During Big Week, 20-25 February 1944, the 92nd took part in the intensive bombing campaign against the German aircraft industry. Then it attacked V-weapon sites in France, airfields in France, Germany and the Low Countries, and industrial targets in France, Germany and Belgium, making concentrated strikes on oil and transportation facilities after October 1944. In addition to strategic missions the Group performed interdictory and support operations. Then it operated in support of the Normandy invasion in June 1944 by hitting gun emplacements, junctions and marshalling yards in the beachhead area. During the breakthrough at St. Lo in July 1944 the Group supported the ground forces. On the airborne assault on Holland in September 1944 it bombed bridges and gun positions. Then in December 1944 to January 1945 in the Battle of the Bulge it attacked bridges and marshalling yards. In March 1945 the group bombed airfields near the landing zone to cover the airborne assault across the Rhine.
In June 1945 it moved to France and transported troops from Marseilles to Casablanca for the return to the U.S. Finally the group was de-activated in France on 28 February 1943.
Claims to Fame
1. Oldest Group in Eighth Air Force.
2. Pioneered non-stop Atlantic flights to United Kingdom.
3. 327th Bombardment Squadron the only USAAF unit equipped with YB-40s (B-l7 "gunship").
4. Flew Disney rocket bomb experimental missions.
5. Organized and manned 1/11th combat crew replacement centre at Bovingdon 1942-43.
6. Led Eighth Air Force on last mission of war.
7. Medal of Honor, Flight Officer John C. Morgan.
Flight Officer John C. Morgan, co-pilot, received the Medal of Honor for action aboard a B-17 during a mission over Europe on 26 July 1943; when the aircraft was attacked by enemy fighters the pilot suffered a brain injury which left him in a crazed condition; for two hours Flight Officer Morgan flew in formation with one hand at the controls and the other holding off the struggling pilot who was attempting to fly the plane: finally another crew member was able to relieve the situation and the B-17 made a safe landing at its base.

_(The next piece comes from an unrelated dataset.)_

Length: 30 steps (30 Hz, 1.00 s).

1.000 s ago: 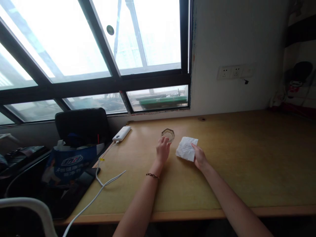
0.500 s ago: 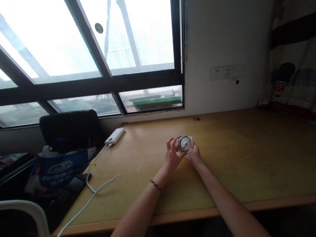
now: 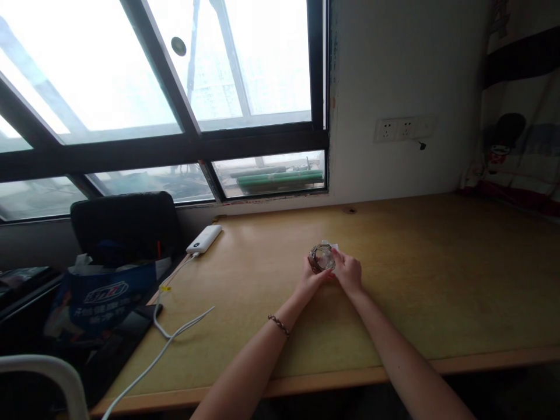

MAJOR AWARDS Distinguished Unit Citation 11 January 1944
All these are facts of the brilliant and dangerous work of flying these great bombers to damage and break the enemy's war effort. What about the airmen's lives when not in action? Uprooted from their homes and families, what could rural Bedfordshire offer? A great friendliness grew up with the locals, many of whom invited the G.I.s and Officers into their homes, whilst the Americans entertained them in the camp, especially giving Christmas parties to the children. Some of the local people worked at the camp and were transported by truck to and from their homes. The American Red Cross Aero Club especially needed and received help. Many people must have been very sorry to see the departure of the G.I.s and many close ties must have been broken, but the Americans must have felt satisfaction in a job well done and be glad to get back to their homes again with much to tell.